Patiënten voor wie geen intensieve insulinetherapie mogelijk is, krijgen vaste doses insuline (vertraagde insuline) die op specifieke tijdstippen worden geïnjecteerd (conventionele insulinetherapie). In dit geval is een flexibel ontwerp van de voedselvoorziening niet mogelijk.

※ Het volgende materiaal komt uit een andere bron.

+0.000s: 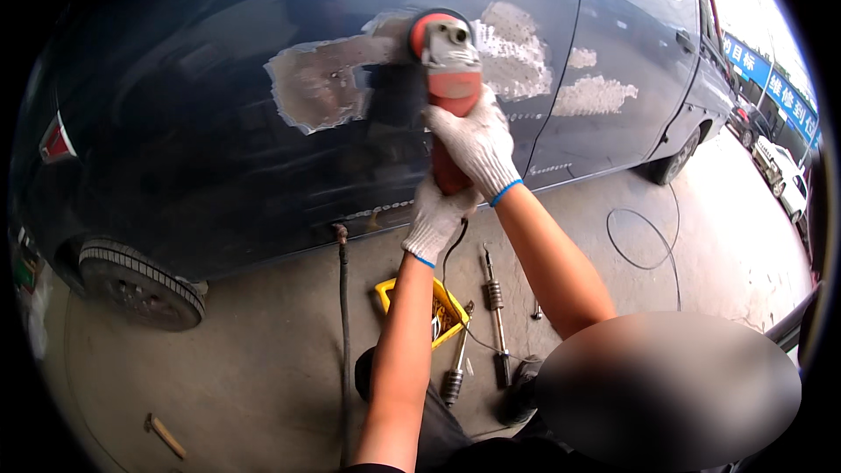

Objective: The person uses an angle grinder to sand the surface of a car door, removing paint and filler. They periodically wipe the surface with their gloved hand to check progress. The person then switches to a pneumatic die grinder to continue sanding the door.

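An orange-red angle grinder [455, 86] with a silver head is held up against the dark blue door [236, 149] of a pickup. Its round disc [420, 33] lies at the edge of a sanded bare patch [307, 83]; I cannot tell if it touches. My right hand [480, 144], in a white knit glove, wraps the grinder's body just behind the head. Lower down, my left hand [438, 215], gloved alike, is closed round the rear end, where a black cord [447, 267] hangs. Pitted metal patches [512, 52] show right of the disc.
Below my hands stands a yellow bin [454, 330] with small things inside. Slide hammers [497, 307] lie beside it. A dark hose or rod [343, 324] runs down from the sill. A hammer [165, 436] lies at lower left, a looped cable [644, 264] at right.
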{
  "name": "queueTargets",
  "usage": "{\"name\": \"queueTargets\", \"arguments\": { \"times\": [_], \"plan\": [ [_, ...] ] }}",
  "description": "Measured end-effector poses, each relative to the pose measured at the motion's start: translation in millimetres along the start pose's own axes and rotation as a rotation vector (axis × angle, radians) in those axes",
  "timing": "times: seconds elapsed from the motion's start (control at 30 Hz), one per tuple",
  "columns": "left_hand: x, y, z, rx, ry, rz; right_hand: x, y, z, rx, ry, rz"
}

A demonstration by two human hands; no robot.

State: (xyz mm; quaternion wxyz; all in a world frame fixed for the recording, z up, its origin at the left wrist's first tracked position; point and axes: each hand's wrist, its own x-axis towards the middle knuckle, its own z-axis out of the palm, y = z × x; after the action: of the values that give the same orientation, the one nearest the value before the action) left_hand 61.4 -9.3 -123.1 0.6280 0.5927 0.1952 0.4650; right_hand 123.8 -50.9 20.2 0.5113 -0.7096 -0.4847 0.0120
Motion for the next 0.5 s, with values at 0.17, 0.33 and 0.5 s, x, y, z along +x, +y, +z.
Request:
{"name": "queueTargets", "arguments": {
  "times": [0.17, 0.33, 0.5],
  "plan": [
    [15, -6, 0, -0.378, 0.001, -0.014, 2, -6, 4, -0.058, -0.009, -0.035],
    [11, -28, 0, -0.433, 0.025, -0.03, -3, 15, 11, 0.008, 0.006, -0.088],
    [-9, -8, 13, 0.257, 0.115, 0.034, -4, 30, -5, 0.04, -0.014, 0.02]
  ]
}}
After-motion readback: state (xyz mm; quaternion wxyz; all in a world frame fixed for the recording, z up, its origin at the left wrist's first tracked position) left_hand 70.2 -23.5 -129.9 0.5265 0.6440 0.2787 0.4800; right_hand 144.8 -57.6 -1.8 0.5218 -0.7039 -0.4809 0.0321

De verdeling van maaltijden over de dag met regelmatige tussenpozen en de controle van de hoeveelheid is in de eerste plaats noodzakelijk om hypoglykemie te voorkomen.

Er mogen geen maaltijden worden overgeslagen en er moeten extra koolhydraten worden gegeten bij ongewoon lichamelijk werk of sporten. Soortgelijke regels zijn van toepassing op diabetici die worden behandeld sulfonylurea in plaats van insuline. Behandeling met alfa-glucosidase remmers en voeding veroorzaakt niet hypoglycemie.

Echter, als sulfonylurea worden ingenomen of insuline wordt geïnjecteerd, hypoglycemie is mogelijk. In dit geval moet glucose worden gebruikt om hypoglykemie te bestrijden, omdat alfa-glucosidase remmers vertragen de opname van andere koolhydraten in de bloedbaan (inclusief huishoudelijke suiker!) en het effect zou niet snel genoeg zijn om hypoglykemie te behandelen. In het geval van behandeling met biguaniden zijn geen verdere maatregelen nodig, afgezien van de gebruikelijke voedingsaanbevelingen voor diabetici.